West African leaders hold an urgent summit on the coup in Mali

West African leaders gathered in Ghana on Sunday to discuss a response to the second coup in Mali in nine months, which has sparked warnings of new sanctions and deep concerns about stability in the unstable Sahel region.

Ghana’s president, Nana Akufo-Addo, started the talks and emphasized the “commitment to a peaceful transition” in Mali.

Presidents Muhammadu Buhari of Nigeria, Alassane Ouattara of Ivory Coast and Marc Christian Kabore of Burkina Faso were among those attending the extraordinary summit, which took place as another deadly jihadist attack that underscored Mali’s chronic instability.

Former Nigerian President Goodluck Jonathan, mediator in the crisis, was also in attendance.

“I call on your excellence to remain resolute in supporting the people of Mali to find a peaceful solution and restore democracy and stability in the country,” said Akufo-Addo, whose country holds the rotating presidency of Mali. the Economic Community of West African States (ECOWAS).

“I reiterate, on behalf of ECOWAS, our continued commitment to the peaceful transition in Mali with the basic goal of restoring democratic government and stability in Mali and in our region,” he said.

Mali’s new president, Colonel Assimi Goita, had arrived in the Ghanaian capital Accra on Saturday for preparatory talks.

Goita led the young army officers who overthrew Mali’s elected president Ibrahim Boubacar Keita in August last year for alleged corruption and his failure to quell a bloody jihadist uprising.

After the takeover, the military agreed to appoint civilians as interim president and prime minister under pressure from ECOWAS.

But on Monday, soldiers detained transitional President Bah Ndaw and Prime Minister Moctar Ouane and released them on Thursday saying they had resigned.

The double arrests sparked a diplomatic uproar and marked Mali’s second apparent coup in a year.

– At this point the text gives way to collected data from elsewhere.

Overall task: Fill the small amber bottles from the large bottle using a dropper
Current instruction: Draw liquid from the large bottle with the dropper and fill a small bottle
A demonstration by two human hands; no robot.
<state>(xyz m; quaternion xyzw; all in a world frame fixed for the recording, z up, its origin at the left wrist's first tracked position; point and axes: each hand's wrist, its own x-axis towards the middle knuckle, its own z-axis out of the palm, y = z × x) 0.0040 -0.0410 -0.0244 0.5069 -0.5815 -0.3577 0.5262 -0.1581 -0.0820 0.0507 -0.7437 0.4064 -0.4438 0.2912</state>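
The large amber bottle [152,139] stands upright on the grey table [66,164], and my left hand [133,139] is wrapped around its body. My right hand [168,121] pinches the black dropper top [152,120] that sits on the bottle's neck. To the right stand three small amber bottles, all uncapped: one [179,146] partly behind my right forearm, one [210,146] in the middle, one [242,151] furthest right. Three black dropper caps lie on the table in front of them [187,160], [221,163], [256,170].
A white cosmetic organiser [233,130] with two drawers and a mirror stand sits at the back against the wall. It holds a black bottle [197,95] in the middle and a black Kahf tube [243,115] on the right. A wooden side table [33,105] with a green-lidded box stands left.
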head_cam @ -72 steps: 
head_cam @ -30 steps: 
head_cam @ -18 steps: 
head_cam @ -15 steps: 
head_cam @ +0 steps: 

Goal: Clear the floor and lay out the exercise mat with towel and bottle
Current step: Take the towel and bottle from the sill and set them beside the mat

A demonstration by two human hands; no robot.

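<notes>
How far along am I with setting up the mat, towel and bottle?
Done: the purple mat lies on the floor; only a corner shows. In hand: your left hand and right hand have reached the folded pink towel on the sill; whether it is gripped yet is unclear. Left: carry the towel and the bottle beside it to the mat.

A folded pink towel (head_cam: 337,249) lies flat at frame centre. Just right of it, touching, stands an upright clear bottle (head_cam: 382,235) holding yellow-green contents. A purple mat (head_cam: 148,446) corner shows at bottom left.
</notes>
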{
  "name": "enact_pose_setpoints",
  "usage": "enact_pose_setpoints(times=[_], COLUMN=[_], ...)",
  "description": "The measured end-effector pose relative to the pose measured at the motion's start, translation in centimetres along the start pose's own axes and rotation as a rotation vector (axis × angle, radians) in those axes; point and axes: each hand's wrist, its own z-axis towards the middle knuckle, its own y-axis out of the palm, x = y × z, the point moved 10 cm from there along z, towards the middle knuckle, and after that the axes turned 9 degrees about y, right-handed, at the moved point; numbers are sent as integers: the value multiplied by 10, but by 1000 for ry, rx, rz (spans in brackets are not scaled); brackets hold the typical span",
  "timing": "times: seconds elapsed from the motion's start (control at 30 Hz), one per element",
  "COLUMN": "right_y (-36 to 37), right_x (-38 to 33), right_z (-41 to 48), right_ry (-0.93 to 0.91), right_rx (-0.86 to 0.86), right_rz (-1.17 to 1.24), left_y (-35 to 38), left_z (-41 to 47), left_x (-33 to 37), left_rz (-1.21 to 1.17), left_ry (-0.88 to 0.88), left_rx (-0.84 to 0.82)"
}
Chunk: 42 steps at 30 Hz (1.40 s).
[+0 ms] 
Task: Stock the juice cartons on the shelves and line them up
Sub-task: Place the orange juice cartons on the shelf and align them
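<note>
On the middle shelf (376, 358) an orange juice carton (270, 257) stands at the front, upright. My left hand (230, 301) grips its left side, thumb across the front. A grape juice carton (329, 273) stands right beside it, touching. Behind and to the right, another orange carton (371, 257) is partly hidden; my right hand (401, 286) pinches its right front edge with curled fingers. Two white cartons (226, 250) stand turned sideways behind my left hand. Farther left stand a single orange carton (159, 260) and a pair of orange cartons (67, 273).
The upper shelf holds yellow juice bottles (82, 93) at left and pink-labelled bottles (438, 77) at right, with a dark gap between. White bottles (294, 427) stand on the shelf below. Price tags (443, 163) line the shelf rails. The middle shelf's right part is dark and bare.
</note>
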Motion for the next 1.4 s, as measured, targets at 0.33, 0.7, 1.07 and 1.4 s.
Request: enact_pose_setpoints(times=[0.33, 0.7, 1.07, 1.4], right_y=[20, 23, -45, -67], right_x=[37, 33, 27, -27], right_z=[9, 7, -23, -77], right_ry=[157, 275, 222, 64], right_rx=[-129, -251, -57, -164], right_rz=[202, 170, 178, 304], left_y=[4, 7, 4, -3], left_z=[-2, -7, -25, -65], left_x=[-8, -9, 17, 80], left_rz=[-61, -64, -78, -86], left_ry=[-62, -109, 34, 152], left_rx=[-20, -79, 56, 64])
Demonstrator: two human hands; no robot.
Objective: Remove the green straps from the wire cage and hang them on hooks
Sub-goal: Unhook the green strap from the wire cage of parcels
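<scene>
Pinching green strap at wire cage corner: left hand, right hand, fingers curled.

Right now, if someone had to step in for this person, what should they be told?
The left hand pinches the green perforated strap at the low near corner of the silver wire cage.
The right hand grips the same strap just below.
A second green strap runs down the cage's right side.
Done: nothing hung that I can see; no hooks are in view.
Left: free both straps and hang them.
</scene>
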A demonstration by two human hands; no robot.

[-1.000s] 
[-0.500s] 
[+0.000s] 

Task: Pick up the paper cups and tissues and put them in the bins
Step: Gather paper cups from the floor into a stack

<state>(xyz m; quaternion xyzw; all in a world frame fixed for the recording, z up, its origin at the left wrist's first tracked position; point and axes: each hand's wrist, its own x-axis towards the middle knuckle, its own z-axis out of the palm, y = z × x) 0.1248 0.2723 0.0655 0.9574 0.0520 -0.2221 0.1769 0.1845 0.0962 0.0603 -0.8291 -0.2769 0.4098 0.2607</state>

Mali’s constitutional court on Friday completed Goita’s rise to full power by appointing him transitional president.

As the junta goes back on its earlier commitment to civilian political leaders, doubts have been raised about its other commitments, including a pledge to hold elections in early 2022.

The junta said this week that it would continue to respect that timetable, but added that it could be subject to change.

Five dead in new attack

Mali’s presidency said on its Facebook page that Goita would hold one-on-one talks with Akufo-Addo in Accra “and bilateral meetings with partners and friends from Mali.”

ECOWAS issued sanctions against Mali after the August coup before being lifted when the transitional government was established.

The 15-country bloc has warned against reintroducing sanctions against the country, as has the United States and former colonial power France.

French leader Emmanuel Macron said in an interview with the Journal du Dimanche newspaper published on Sunday that Paris “could not stay on the side of a country where there is no longer any democratic legitimacy or transition”.

And he warned that France would withdraw its troops from Mali if the country under Goita’s leadership turns towards radical Islamism.

France has about 5,100 troops in the region under its anti-jihadist operation Barkhane, which includes five countries in the Sahel: Burkina Faso, Chad, Mali, Mauritania and Niger.

Four civilians and a police officer were murdered on Sunday by suspected jihadists in southern Mali, a region previously largely spared the country’s Islamic unrest, a security official said on condition of anonymity.

The unidentified men attacked a checkpoint near the town of Bougouni, about 100 kilometers (60 miles) from Mali’s border with the Ivory Coast and Guinea between 3:30 a.m. (3:30 a.m. GMT) and 4 a.m., the official said. A local legislator confirmed the attack.

Mali is one of the poorest countries in the world and previous ECOWAS sanctions have hit hard.